Our findings are consistent with earlier evidence showing that depression and anxiety are key determinants of HRQoL among people living with HIV (35). Improvements in psychological wellbeing have important implications beyond clinical outcomes, as mental health is a key contributor to health-related quality of life and QALY gains. The observed reduction in anxiety and depression may therefore partly explain the higher utility scores and QALYs observed in the intervention arm.

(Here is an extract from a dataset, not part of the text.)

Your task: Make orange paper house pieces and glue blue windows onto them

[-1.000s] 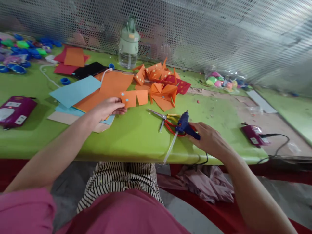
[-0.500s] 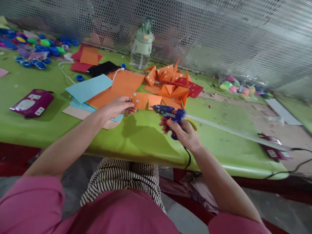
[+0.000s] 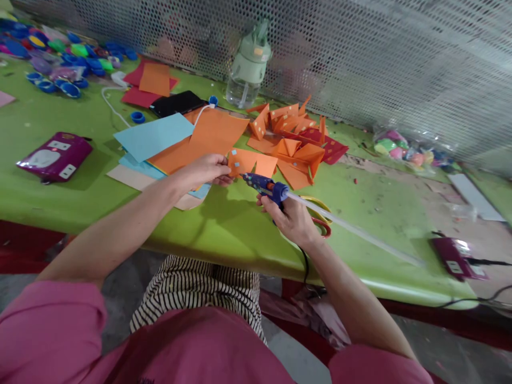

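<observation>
Green table (image 3: 384,213) spreads wide right of the hands, its front edge (image 3: 276,264) under both forearms (image 3: 132,218). The right hand (image 3: 294,217) is wrapped around a blue glue gun (image 3: 260,184) — nose left and a bit away, long body slanting toward the right arm — just beside the orange paper (image 3: 247,160) that the left hand (image 3: 212,169) pinches.

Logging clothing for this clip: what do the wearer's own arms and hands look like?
The left hand and right hand are ungloved, with nothing visibly worn on the wrists. The forearms are bare too, below pink sleeves that end near the elbows.
</observation>
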Action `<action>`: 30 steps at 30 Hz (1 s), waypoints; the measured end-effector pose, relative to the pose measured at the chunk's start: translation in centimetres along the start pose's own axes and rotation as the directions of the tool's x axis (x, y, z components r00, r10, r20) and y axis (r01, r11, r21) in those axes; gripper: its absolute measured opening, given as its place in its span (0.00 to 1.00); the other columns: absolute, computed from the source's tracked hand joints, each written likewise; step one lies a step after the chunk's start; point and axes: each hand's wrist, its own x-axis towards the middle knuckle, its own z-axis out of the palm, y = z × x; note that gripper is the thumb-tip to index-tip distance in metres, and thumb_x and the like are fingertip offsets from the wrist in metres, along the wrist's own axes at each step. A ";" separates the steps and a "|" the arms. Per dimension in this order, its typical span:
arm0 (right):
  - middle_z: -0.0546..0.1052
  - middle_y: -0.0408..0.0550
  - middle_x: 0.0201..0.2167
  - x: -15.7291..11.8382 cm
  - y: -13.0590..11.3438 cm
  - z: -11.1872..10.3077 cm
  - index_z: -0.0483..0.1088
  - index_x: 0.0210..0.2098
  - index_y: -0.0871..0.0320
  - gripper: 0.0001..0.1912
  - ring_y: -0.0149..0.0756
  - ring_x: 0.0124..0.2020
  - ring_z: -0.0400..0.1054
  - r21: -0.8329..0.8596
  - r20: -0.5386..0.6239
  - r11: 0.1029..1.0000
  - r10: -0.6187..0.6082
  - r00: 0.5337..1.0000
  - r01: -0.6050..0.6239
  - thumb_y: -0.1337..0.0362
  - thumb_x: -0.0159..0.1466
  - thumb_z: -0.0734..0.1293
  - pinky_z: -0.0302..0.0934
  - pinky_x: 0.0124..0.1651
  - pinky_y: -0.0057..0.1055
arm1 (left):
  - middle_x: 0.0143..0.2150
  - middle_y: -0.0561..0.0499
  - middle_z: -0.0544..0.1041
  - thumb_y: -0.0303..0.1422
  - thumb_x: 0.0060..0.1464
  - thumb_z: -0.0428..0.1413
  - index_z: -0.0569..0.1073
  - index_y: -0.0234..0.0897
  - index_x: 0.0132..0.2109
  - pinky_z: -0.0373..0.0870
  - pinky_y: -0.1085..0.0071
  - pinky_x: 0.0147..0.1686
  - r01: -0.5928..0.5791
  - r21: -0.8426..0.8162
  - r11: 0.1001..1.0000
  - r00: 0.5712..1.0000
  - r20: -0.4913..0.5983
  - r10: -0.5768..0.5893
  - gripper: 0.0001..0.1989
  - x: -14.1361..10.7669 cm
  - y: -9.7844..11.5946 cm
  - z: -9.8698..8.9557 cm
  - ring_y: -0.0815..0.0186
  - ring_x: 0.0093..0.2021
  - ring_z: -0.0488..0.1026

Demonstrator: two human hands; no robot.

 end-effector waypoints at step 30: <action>0.72 0.48 0.23 0.4 0.0 0.0 0.71 0.32 0.51 0.21 0.40 0.26 0.67 -0.105 -0.051 0.994 -0.001 0.999 -0.005 0.44 0.68 0.57 0.67 0.34 0.40 | 0.27 0.52 0.79 0.20 0.62 0.55 0.71 0.35 0.33 0.74 0.71 0.42 -0.015 -0.001 1.000 1.000 0.015 0.015 0.09 0.5 -0.6 -0.3 0.71 0.28 0.77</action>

The study has several strengths. It was conducted across multiple hospitals and health centers in both urban and rural settings and included a relatively large cohort of adolescents. To our knowledge, this is the first study in Ethiopia to estimate EQ-5D-3L utility values among adolescents living with HIV, providing a baseline reference for future cost-utility analyses and intervention evaluations. However, some limitations should be acknowledged. The EQ-5D-3L may have limited sensitivity to small changes in HRQoL, and self-reported data may be subject to social desirability bias. Additionally, the absence of a locally derived value set may slightly affect utility precision.
Conclusion
This study evaluated the effect of SMS-based adherence support on quality-adjusted life years (QALYs) among adolescents living with HIV in Ethiopia. The intervention significantly improved HRQoL, particularly by reducing anxiety and depression and enhancing self-care and daily functioning, compared to standard care. These findings demonstrate that low-cost digital adherence interventions can effectively improve both mental health and overall health outcomes in this population. The utility values derived provide a valuable reference for future economic evaluations and support the integration of psychosocially informed digital interventions into adolescent HIV care in resource-limited settings.